EXERCISE GOAL: What is needed here is an exact repetition of the records below, beginning at the line that has "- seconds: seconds" and stopping after the line that has "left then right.".

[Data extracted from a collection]
▼

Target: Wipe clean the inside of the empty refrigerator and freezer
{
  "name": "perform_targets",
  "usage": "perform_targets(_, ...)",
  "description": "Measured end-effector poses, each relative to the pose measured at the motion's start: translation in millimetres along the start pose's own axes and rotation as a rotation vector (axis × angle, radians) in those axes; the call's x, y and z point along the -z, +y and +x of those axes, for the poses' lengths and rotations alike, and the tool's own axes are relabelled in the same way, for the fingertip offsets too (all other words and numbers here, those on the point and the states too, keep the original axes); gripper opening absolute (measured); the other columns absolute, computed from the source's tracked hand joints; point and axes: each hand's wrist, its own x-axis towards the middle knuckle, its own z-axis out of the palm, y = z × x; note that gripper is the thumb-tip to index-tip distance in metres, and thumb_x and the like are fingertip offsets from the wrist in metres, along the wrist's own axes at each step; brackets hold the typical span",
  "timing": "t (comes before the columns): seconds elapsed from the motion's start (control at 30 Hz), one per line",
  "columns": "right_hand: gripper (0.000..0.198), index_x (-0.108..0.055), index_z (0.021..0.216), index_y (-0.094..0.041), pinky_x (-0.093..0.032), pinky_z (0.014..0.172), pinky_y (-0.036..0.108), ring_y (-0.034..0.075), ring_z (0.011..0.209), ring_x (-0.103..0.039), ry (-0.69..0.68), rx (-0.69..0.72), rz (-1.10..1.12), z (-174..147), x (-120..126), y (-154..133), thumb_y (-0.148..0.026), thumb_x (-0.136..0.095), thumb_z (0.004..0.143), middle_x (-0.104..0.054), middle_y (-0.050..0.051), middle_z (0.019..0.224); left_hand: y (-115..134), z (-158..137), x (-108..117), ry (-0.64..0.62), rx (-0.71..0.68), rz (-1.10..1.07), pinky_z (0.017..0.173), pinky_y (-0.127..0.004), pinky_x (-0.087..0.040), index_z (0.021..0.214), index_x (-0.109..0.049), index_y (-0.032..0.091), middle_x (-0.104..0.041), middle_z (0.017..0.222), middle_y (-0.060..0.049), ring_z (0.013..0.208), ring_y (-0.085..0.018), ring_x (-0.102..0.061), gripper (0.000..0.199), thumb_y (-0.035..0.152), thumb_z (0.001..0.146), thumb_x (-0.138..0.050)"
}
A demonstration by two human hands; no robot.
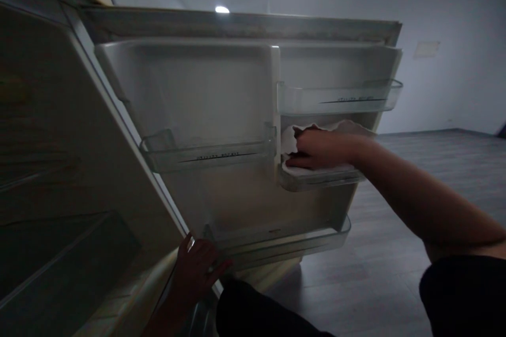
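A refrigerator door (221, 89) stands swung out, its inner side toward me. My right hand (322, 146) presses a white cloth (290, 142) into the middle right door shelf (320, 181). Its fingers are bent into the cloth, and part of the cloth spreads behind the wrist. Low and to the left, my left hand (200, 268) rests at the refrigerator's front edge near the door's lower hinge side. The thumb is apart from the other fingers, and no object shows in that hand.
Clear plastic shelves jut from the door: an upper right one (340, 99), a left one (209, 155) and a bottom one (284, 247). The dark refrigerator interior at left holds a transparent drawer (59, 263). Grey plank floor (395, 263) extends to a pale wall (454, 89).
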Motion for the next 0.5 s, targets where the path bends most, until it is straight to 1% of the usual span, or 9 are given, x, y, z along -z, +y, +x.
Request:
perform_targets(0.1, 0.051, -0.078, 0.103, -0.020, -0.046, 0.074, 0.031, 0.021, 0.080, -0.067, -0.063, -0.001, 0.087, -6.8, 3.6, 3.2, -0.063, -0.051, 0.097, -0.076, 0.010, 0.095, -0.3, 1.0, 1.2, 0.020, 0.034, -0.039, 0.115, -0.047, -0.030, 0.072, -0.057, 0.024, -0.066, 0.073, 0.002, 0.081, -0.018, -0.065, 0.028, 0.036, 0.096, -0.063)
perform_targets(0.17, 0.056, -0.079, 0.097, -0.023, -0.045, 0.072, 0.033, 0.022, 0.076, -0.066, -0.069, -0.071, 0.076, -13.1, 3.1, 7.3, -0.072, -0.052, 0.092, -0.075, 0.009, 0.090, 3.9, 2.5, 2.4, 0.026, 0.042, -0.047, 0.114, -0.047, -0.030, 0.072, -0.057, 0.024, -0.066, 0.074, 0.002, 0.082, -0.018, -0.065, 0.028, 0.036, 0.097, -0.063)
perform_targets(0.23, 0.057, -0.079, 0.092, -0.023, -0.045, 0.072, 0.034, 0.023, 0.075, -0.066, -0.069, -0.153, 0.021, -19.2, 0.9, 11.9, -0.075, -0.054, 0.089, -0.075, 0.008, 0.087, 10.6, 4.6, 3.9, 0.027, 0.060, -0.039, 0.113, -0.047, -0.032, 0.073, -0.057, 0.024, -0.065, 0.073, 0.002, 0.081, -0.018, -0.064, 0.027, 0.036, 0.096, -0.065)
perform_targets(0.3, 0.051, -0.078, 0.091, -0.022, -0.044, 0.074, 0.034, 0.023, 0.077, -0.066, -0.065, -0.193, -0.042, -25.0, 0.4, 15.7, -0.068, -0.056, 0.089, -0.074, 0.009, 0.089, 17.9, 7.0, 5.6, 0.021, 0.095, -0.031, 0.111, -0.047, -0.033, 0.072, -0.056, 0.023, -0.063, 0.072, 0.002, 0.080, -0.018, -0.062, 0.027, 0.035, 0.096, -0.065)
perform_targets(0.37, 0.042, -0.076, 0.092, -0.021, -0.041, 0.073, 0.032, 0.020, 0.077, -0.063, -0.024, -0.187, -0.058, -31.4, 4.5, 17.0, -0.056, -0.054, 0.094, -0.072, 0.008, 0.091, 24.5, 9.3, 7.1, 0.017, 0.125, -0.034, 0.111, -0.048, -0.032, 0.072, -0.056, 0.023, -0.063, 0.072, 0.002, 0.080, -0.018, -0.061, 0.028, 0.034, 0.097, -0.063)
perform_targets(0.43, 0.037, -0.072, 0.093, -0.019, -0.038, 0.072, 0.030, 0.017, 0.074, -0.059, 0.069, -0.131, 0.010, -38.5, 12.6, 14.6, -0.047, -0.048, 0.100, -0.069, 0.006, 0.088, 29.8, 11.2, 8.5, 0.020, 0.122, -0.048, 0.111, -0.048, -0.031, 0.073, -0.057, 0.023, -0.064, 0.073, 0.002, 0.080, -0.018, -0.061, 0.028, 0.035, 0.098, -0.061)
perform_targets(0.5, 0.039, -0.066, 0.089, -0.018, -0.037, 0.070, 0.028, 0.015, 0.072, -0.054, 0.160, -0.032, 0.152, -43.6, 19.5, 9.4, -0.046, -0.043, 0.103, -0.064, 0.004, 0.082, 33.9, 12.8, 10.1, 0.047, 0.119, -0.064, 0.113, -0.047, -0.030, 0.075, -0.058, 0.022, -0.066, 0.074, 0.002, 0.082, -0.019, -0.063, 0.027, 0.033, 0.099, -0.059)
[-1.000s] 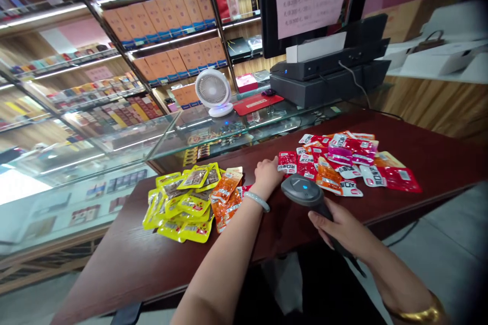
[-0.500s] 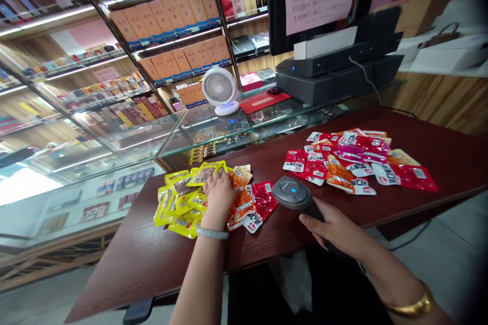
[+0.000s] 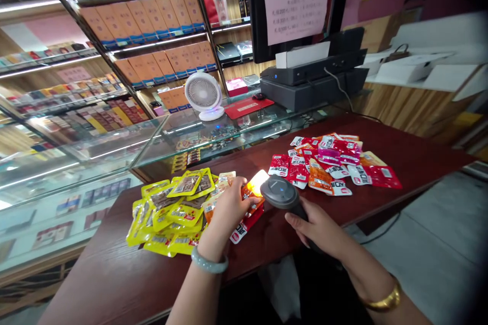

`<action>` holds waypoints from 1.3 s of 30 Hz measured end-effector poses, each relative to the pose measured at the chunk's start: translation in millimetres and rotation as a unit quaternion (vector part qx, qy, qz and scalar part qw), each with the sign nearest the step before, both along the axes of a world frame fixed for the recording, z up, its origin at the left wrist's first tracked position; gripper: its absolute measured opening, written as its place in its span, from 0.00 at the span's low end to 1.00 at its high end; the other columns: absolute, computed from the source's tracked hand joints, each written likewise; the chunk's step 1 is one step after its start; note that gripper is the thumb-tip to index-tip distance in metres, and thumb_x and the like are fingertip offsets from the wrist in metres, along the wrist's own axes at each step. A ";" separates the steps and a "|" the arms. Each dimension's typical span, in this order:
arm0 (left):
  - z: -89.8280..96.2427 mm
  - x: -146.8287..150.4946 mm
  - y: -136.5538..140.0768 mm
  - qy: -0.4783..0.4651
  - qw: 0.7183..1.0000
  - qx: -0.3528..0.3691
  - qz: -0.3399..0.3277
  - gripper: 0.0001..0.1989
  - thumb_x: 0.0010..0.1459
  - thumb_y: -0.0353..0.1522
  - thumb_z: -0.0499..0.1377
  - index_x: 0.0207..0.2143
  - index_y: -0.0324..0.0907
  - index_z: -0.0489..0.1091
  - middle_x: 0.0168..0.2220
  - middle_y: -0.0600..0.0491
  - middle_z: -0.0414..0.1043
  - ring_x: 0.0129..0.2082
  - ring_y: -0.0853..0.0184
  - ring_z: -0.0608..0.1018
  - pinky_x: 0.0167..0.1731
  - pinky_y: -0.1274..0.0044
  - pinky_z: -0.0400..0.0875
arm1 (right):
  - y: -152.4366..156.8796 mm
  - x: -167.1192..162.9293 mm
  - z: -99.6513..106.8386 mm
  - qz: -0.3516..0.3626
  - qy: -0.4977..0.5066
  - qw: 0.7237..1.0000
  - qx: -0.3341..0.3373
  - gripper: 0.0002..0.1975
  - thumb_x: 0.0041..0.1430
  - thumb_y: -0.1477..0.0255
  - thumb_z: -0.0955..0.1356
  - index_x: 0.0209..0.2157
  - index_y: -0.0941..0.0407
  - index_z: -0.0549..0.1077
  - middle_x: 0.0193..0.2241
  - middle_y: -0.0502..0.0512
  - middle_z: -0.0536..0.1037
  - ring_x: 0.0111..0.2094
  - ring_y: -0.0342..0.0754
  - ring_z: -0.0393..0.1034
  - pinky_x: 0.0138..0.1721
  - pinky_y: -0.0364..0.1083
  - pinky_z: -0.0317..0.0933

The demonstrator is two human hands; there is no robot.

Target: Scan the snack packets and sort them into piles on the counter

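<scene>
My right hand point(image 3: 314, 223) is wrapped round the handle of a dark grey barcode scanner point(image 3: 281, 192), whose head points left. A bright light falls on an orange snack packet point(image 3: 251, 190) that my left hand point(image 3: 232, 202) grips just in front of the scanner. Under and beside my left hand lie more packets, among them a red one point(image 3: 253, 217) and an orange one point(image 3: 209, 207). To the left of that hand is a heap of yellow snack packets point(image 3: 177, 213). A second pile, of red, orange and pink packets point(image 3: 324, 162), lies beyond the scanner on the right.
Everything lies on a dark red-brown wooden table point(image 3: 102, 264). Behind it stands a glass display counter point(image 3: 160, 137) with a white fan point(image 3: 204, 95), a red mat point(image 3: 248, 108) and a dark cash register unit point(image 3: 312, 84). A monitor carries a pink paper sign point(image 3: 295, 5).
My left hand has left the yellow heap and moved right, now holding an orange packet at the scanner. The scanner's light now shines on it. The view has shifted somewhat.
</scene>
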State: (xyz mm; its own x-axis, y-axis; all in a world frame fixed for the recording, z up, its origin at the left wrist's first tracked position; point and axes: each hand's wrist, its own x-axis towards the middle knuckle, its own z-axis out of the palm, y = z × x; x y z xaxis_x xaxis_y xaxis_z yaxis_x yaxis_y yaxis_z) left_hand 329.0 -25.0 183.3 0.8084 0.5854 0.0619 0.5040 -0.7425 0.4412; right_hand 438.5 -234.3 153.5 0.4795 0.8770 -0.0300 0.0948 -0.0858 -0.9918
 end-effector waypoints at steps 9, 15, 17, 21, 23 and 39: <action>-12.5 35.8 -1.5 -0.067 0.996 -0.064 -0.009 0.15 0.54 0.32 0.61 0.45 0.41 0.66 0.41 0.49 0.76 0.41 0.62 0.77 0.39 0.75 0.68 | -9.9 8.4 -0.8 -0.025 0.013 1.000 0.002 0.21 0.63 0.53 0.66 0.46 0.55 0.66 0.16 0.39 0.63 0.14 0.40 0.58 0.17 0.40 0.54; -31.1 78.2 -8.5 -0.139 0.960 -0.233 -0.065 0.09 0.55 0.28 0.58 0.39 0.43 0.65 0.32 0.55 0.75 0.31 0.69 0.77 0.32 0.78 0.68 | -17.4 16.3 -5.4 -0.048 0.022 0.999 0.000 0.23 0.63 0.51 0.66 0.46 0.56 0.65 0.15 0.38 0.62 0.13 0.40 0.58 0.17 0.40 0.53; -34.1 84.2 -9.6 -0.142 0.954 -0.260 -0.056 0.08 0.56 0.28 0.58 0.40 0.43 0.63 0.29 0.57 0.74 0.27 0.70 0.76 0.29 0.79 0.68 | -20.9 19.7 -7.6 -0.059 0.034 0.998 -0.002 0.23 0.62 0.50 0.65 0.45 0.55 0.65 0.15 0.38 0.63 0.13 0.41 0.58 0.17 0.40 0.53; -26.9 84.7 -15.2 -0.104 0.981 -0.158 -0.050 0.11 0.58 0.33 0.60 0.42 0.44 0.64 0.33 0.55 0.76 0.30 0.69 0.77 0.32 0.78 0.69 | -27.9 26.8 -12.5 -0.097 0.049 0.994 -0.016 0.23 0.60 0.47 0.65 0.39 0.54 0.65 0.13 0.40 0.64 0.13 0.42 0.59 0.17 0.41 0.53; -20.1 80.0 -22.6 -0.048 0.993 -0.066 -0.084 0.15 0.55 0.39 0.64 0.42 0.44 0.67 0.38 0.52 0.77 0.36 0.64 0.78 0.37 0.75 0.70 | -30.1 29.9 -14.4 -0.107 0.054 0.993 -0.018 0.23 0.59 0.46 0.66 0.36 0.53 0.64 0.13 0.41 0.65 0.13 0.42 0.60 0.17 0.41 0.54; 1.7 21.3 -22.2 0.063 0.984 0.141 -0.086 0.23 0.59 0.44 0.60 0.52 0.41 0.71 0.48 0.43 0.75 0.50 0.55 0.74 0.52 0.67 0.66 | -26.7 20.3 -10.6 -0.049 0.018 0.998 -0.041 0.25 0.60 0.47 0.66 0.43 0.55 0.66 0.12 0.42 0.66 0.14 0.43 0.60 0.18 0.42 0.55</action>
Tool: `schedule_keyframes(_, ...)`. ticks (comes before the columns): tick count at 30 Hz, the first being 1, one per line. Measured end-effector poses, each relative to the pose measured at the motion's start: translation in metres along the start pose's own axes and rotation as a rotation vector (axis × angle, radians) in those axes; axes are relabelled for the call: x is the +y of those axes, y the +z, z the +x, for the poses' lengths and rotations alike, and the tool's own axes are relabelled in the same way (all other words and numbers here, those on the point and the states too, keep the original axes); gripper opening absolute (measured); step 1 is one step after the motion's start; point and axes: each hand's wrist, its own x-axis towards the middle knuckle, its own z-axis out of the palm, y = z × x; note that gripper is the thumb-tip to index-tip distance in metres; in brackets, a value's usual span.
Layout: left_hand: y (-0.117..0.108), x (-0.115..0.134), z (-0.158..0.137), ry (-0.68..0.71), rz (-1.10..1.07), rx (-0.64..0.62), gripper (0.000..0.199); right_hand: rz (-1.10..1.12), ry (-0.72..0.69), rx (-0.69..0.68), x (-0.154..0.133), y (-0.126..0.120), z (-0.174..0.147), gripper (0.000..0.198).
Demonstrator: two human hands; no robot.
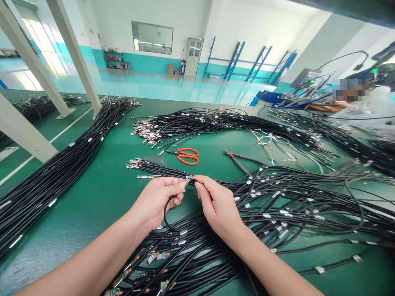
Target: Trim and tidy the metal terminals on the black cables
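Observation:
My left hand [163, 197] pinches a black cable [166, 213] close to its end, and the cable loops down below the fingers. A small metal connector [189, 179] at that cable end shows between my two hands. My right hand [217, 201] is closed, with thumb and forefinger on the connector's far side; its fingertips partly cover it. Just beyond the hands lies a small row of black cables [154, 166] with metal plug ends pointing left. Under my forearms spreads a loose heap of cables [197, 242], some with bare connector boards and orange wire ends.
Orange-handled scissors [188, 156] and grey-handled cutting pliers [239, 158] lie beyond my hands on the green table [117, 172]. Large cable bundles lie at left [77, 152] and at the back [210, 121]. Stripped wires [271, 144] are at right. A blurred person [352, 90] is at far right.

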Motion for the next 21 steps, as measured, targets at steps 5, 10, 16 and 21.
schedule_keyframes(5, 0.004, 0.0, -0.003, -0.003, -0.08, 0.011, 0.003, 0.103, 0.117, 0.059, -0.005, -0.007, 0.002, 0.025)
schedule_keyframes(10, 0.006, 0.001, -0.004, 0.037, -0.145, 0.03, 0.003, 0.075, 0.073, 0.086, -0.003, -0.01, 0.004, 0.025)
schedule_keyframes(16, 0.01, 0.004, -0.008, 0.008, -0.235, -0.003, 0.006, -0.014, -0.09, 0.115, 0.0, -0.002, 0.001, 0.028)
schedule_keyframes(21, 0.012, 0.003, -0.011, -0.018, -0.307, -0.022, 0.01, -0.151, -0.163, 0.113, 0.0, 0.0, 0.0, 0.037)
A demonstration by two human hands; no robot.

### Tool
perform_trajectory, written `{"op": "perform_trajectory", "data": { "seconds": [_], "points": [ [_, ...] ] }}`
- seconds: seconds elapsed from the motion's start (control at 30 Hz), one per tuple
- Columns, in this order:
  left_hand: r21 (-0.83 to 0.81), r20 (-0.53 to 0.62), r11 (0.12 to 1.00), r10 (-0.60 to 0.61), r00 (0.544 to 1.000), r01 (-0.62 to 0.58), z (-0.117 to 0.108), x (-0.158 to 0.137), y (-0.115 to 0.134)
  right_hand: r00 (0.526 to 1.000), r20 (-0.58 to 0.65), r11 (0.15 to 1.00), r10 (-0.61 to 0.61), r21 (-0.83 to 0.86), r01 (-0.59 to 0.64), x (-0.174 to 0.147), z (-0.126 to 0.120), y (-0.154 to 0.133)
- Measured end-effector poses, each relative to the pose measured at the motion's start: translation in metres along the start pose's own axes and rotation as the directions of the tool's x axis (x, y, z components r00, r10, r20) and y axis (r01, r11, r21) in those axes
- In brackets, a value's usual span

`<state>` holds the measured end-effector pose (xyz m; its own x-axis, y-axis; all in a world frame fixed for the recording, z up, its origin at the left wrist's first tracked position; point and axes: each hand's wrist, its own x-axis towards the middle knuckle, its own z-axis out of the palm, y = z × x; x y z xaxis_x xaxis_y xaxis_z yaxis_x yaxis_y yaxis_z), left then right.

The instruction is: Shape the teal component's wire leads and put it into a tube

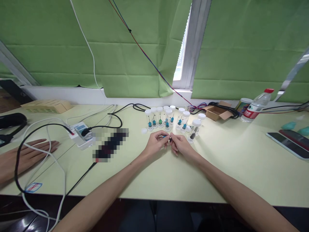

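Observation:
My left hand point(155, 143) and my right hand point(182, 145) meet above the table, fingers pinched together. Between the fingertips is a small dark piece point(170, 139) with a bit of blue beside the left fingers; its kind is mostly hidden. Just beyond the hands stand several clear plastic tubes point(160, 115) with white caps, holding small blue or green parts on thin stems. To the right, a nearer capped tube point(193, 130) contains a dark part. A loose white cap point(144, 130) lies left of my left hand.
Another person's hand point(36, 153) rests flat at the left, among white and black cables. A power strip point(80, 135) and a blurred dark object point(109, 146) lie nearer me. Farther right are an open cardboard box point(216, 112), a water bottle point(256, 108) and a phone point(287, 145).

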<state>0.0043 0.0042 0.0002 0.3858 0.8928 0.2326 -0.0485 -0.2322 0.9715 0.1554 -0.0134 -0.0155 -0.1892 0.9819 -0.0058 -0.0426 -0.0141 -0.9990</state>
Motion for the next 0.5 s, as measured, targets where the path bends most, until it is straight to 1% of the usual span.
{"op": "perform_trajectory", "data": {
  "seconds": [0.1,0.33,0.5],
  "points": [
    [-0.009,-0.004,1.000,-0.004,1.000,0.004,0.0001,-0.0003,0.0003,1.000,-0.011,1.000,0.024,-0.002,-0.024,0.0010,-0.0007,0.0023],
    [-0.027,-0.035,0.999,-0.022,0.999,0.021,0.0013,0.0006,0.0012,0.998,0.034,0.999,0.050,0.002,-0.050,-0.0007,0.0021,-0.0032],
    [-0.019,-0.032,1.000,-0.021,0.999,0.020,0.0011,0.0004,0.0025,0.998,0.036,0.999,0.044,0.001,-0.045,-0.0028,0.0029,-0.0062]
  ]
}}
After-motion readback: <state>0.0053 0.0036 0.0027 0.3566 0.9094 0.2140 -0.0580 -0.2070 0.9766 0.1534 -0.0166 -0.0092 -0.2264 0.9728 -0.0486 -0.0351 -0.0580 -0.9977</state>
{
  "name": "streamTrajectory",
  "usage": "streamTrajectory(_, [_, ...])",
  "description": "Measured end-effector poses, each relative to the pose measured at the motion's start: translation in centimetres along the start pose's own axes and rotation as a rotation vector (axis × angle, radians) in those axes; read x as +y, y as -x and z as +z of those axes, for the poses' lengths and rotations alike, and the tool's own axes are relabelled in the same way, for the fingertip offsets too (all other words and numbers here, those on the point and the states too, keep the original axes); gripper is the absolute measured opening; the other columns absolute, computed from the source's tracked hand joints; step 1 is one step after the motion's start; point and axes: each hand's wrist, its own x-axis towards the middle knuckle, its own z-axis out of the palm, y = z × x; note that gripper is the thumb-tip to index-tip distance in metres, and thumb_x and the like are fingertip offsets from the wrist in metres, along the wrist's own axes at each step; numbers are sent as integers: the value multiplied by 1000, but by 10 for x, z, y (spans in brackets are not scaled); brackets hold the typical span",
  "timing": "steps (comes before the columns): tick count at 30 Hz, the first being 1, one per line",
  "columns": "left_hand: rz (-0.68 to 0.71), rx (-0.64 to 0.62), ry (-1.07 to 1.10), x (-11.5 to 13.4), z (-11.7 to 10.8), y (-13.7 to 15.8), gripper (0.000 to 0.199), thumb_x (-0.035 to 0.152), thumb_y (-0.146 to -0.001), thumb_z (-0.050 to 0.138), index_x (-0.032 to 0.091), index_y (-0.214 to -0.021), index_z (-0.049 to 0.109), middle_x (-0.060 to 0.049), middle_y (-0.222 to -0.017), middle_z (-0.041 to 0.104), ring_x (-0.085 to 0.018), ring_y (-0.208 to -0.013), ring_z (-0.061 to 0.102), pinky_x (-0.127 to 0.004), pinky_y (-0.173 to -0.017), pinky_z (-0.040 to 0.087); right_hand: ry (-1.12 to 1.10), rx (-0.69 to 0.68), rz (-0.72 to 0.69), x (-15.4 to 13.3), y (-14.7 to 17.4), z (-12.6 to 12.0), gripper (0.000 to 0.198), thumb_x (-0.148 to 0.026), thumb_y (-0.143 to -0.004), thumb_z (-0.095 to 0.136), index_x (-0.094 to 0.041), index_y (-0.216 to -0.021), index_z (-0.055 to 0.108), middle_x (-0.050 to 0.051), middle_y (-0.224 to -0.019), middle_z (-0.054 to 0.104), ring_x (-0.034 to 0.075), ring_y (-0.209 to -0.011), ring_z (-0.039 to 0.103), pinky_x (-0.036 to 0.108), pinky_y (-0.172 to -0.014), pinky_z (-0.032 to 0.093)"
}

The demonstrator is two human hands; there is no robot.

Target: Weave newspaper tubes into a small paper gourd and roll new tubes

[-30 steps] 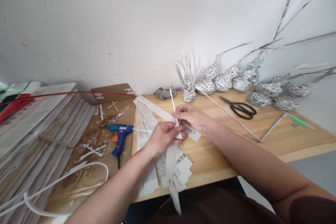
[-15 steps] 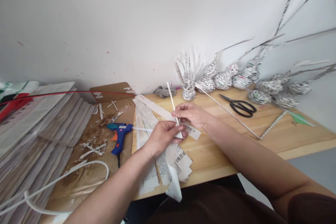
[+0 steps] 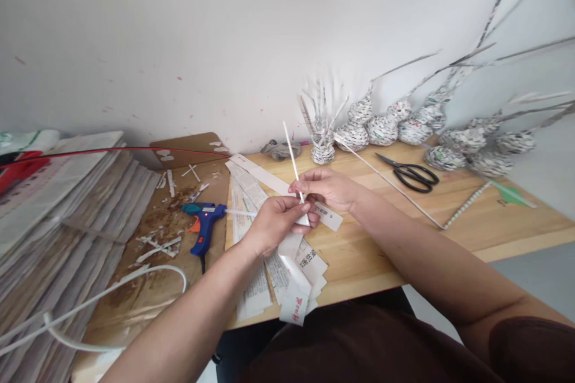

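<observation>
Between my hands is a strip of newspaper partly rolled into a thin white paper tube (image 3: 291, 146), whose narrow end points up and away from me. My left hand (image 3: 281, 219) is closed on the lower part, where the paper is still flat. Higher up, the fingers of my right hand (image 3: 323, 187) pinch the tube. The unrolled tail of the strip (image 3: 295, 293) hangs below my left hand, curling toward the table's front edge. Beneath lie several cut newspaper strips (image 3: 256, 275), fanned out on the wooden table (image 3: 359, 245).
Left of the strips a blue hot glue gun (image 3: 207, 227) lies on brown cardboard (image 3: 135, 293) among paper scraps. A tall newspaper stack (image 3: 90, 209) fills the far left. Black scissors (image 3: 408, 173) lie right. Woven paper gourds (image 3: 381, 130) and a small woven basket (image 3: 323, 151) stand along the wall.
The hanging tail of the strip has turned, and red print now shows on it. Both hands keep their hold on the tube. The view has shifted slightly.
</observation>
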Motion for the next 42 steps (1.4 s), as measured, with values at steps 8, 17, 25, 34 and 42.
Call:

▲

EXERCISE OUTPUT:
- seconds: seconds elapsed from the motion's start (control at 30 Hz), one per tuple
- Columns, in this order:
  left_hand: r21 (-0.83 to 0.81), r20 (-0.53 to 0.62), r11 (0.12 to 1.00), r10 (-0.60 to 0.61), r00 (0.544 to 1.000), r01 (-0.62 to 0.58), z (-0.117 to 0.108), x (-0.158 to 0.137), y (-0.115 to 0.134)
  right_hand: r00 (0.526 to 1.000), r20 (-0.58 to 0.65), r11 (0.15 to 1.00), r10 (-0.61 to 0.61), r21 (-0.83 to 0.86), r01 (-0.59 to 0.64), x (-0.174 to 0.147), z (-0.126 to 0.120), y (-0.154 to 0.133)
- Measured end-effector poses, each relative to the pose measured at the motion's start: translation in metres along the start pose's own axes and rotation as the directions of the tool's x axis (x, y, z components r00, r10, r20) and y axis (r01, r11, r21) in those axes
- In brackets, a value's usual span

`<state>` holds the measured end-effector pose (xyz m; its own x-axis, y-axis; all in a world frame fixed for the recording, z up, its origin at the left wrist's first tracked position; point and axes: each hand's wrist, its own x-axis towards the middle knuckle, its own z-axis out of the palm, y = z × x; x y z xaxis_x xaxis_y xaxis_z yaxis_x yaxis_y yaxis_z), left then right.

The exercise has no further content.